▸ **Task details**
In the listing below, locate the lines that hold the string "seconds". Copy those lines.

▸ **Supplied data**

__________________________________________________

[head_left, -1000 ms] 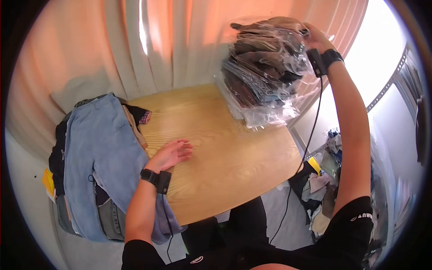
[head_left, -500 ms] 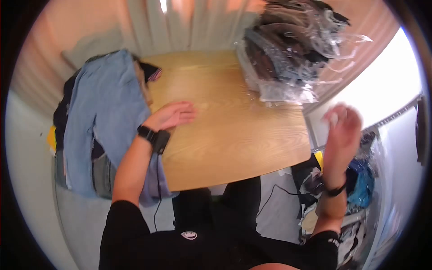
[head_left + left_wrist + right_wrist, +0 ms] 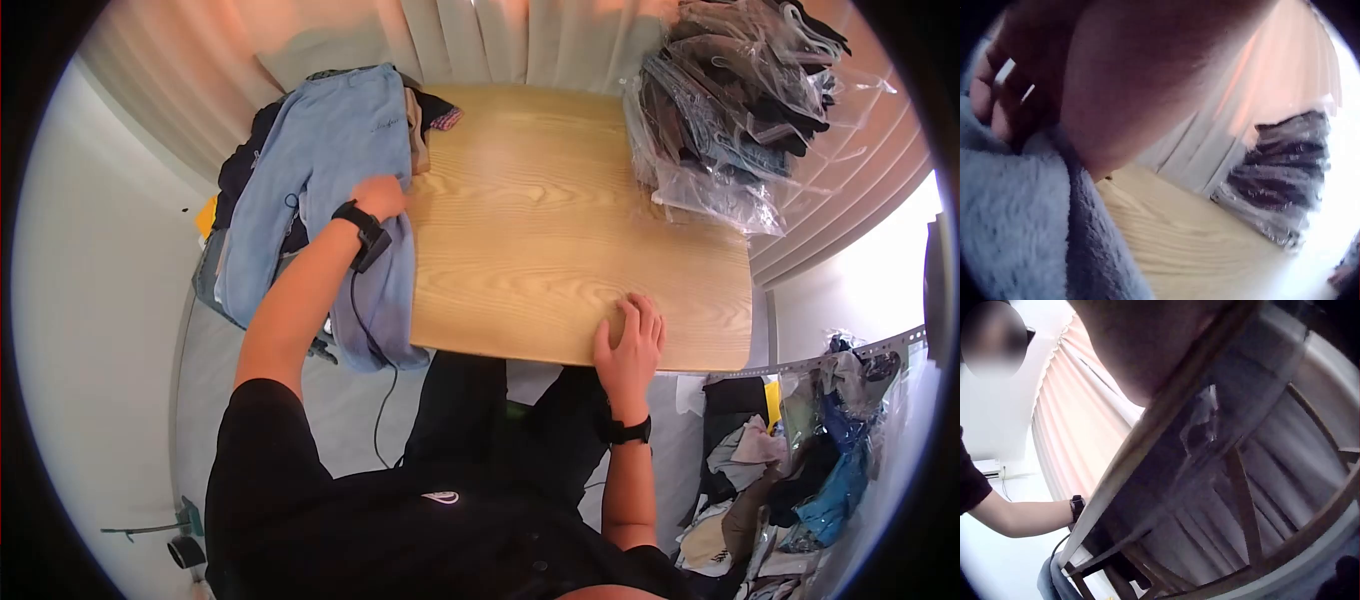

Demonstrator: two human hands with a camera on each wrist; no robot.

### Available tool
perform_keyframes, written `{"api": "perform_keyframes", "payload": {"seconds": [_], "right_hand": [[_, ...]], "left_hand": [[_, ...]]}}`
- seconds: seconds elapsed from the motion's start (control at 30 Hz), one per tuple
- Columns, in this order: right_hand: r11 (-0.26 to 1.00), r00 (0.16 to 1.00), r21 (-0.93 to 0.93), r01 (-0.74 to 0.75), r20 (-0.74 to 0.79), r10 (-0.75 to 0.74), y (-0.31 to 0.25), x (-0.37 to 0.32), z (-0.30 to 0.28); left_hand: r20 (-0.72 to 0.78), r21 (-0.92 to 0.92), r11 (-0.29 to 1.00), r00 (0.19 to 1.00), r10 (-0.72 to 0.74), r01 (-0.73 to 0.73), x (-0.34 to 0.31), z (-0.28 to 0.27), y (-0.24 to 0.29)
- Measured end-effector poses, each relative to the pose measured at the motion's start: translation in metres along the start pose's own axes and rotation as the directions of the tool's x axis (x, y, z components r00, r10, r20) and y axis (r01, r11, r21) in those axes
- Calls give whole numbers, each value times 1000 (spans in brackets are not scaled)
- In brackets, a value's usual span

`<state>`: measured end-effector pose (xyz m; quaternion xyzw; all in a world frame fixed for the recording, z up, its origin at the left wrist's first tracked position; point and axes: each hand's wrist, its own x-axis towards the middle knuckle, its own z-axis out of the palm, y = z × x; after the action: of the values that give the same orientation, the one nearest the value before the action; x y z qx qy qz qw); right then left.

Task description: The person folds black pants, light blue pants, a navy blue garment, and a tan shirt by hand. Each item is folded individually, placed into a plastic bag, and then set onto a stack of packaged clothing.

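Light-blue sweatpants [image 3: 345,130] lie spread on top of a pile of clothes at the table's left side, their legs hanging over the edge. My left hand [image 3: 380,198] grips them at the upper part of the right-hand leg. In the left wrist view, curled fingers [image 3: 1000,122] sink into the soft, fleecy cloth [image 3: 1016,219]. My right hand [image 3: 630,345] rests on the wooden table [image 3: 540,230] close to its front edge, fingers loosely bent and holding nothing.
Clothes in clear plastic bags [image 3: 725,110] are stacked at the table's back right. Below on the right, more garments and bagged items [image 3: 790,470] lie heaped. A curtain [image 3: 480,45] hangs behind the table, and a cable [image 3: 380,410] trails from the left wrist.
My right hand has left the bagged stack and come down to the table's front edge. My left hand has moved from over the tabletop onto the sweatpants and gripped them. The head view has shifted.
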<state>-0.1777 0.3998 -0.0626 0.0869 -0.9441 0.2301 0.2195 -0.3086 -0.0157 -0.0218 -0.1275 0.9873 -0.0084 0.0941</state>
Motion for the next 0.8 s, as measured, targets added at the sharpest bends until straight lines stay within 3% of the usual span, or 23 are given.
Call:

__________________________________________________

▸ **Result for this task**
perform_keyframes, written `{"api": "perform_keyframes", "payload": {"seconds": [_], "right_hand": [[_, ...]], "left_hand": [[_, ...]]}}`
- seconds: seconds elapsed from the motion's start (control at 30 Hz), one per tuple

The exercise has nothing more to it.